- [TASK DIRECTIONS] The result should be the lines from the one that contains "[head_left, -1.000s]" to the final line of the entries below, copied exactly and with no pictures.

EXCERPTED DATA Start Marker

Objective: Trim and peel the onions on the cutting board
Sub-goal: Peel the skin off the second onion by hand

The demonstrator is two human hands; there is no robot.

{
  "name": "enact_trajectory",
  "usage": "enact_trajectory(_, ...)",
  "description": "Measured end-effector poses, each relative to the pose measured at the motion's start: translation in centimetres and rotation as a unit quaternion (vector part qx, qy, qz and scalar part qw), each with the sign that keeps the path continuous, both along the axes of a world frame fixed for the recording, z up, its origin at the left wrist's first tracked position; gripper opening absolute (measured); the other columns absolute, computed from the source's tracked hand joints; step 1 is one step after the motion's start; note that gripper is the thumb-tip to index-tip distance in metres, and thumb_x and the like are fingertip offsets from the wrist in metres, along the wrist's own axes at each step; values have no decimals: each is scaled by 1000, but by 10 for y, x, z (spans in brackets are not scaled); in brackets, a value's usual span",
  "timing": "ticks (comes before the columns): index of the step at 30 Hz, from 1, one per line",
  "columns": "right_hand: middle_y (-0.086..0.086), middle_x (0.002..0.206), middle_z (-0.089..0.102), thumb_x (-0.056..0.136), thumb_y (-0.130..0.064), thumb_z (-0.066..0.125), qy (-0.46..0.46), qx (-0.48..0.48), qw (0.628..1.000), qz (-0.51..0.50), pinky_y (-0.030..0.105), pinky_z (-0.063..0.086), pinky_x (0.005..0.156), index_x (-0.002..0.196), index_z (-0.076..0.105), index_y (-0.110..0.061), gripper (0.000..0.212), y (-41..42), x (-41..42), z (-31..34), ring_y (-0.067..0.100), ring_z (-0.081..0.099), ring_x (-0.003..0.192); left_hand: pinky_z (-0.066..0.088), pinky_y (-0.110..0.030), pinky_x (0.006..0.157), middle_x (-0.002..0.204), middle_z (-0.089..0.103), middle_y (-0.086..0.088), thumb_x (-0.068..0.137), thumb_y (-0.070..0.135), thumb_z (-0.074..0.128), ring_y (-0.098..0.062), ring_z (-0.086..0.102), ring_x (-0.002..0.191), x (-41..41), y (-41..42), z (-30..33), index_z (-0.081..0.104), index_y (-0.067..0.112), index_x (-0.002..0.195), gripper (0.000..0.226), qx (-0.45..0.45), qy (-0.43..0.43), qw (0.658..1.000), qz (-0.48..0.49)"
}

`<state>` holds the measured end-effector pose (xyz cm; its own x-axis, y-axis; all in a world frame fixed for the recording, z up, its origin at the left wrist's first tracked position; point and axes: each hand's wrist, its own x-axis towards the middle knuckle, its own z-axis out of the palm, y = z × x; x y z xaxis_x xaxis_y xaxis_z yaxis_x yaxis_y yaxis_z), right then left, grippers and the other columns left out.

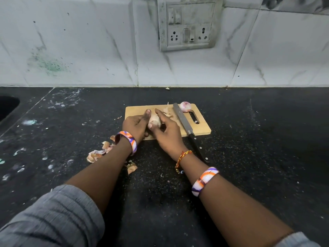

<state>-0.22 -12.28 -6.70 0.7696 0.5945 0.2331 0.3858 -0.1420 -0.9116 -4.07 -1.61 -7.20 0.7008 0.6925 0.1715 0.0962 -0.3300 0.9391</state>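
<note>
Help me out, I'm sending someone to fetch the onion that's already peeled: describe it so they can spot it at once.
Find the wooden cutting board on the black counter below the wall socket panel. At its far right corner, past the tip of the knife, sits the peeled onion. It is glossy and purple-white and untouched, unlike the onion held in both hands.

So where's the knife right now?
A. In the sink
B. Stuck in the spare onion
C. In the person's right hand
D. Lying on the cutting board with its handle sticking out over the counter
D. The knife lies free across the right side of the cutting board, handle over the black counter, while the left hand and right hand both hold an onion.
</note>
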Motion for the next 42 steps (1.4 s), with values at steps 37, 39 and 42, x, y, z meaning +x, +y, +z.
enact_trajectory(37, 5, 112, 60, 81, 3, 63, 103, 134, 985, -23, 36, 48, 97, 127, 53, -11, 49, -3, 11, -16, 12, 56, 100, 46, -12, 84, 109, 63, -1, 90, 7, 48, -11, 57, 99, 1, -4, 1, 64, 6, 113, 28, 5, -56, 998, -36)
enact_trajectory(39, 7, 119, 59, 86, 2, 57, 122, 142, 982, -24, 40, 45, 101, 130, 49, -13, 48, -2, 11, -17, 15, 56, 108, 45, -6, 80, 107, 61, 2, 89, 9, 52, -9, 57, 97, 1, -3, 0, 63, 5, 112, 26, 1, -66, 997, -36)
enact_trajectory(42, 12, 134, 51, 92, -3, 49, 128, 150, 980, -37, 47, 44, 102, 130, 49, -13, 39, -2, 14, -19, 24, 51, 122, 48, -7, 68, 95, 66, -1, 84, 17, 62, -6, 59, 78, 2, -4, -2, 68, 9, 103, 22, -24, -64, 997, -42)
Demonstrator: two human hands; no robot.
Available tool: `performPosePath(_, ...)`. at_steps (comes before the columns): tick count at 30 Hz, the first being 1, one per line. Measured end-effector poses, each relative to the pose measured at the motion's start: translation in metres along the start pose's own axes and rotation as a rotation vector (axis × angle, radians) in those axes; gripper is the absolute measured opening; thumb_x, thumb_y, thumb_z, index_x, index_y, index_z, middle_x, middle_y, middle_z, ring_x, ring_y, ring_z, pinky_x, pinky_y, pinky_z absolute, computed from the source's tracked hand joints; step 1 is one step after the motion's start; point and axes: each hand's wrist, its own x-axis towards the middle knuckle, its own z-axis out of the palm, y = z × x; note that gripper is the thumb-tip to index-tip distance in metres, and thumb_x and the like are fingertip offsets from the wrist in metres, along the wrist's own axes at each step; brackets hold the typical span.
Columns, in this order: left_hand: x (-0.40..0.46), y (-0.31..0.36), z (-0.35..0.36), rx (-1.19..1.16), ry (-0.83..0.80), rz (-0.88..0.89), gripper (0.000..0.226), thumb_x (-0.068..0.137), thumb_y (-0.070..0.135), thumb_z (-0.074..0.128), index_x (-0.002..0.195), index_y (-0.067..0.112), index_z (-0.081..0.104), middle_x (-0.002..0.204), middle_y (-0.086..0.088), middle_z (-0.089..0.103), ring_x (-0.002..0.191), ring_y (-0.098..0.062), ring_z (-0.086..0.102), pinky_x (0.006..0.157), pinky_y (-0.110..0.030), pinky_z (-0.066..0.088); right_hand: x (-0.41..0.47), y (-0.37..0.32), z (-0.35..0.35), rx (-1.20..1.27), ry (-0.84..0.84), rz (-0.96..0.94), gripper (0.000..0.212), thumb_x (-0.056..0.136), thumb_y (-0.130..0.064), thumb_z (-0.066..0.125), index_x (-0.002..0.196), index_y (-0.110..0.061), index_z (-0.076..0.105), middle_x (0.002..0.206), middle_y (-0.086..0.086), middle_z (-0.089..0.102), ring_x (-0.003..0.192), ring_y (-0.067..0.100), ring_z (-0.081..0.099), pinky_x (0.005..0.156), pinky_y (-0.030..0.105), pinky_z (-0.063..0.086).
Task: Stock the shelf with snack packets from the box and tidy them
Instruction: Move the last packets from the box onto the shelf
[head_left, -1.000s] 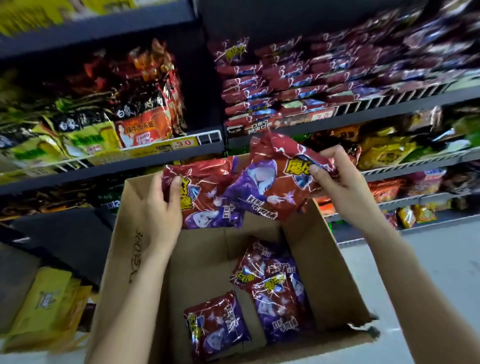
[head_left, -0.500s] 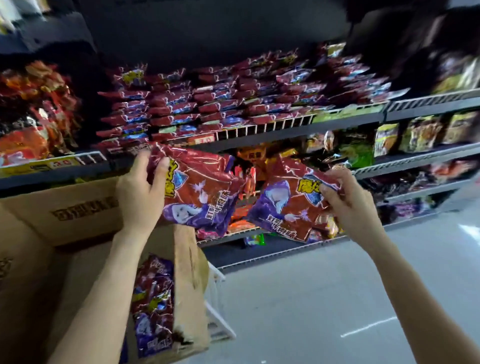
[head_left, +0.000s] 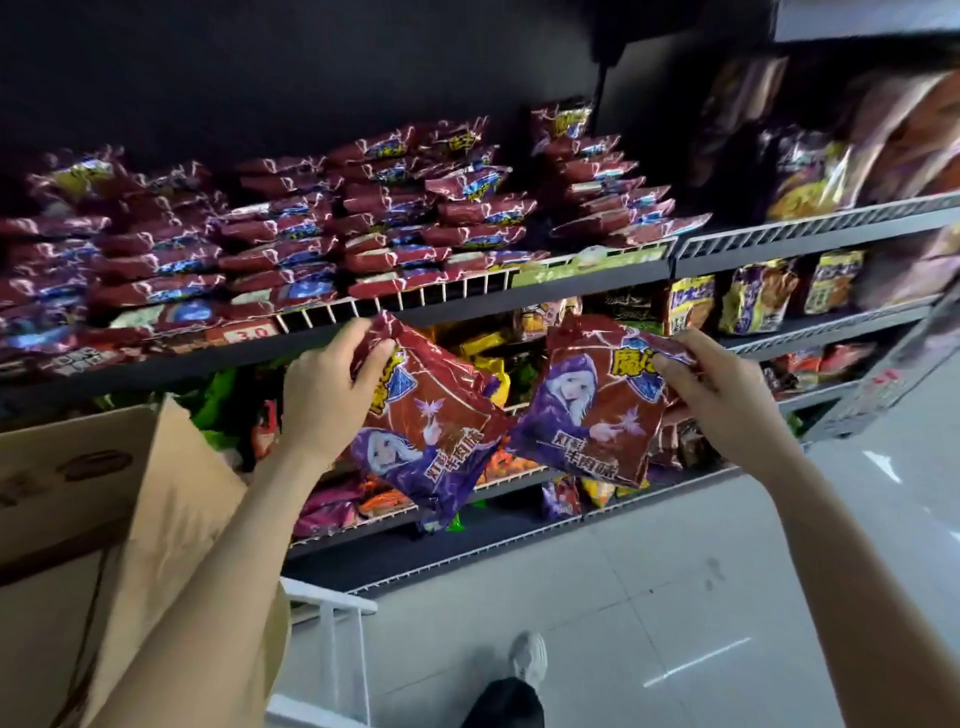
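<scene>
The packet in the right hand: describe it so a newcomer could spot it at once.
Find the shelf stacked with red packets; just below its front edge two hands hold matching packets. The right hand pinches the right-hand packet by its top corner, and its purple-robed figure stands almost upright.

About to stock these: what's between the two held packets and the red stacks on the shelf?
In the head view, only the shelf's white wire rail lies between the packets and the stacks.
</scene>
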Motion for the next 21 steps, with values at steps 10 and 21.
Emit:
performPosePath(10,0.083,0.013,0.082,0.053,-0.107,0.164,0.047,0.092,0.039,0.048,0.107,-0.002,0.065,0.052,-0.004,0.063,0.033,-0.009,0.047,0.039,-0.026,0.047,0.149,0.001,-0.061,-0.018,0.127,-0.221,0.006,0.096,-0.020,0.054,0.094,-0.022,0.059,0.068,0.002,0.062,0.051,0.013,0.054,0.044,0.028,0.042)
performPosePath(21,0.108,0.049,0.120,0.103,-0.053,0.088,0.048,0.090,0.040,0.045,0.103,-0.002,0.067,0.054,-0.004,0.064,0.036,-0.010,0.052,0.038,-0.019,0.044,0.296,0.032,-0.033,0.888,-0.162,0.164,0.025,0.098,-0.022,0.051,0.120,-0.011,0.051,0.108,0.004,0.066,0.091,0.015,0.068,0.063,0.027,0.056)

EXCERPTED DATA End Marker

- [RESULT]
[head_left, -1.000s] 
[head_left, -0.500s] 
[head_left, +0.000s] 
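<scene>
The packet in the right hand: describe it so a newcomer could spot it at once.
Find the shelf stacked with red packets; just below its front edge two hands hold matching packets. The right hand pinches the right-hand packet by its top corner, and its purple-robed figure stands almost upright.

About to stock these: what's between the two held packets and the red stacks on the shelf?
In the head view, only the shelf's white wire rail lies between the packets and the stacks.
</scene>
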Motion for the next 21 steps, with values at steps 10 and 21.
Emit:
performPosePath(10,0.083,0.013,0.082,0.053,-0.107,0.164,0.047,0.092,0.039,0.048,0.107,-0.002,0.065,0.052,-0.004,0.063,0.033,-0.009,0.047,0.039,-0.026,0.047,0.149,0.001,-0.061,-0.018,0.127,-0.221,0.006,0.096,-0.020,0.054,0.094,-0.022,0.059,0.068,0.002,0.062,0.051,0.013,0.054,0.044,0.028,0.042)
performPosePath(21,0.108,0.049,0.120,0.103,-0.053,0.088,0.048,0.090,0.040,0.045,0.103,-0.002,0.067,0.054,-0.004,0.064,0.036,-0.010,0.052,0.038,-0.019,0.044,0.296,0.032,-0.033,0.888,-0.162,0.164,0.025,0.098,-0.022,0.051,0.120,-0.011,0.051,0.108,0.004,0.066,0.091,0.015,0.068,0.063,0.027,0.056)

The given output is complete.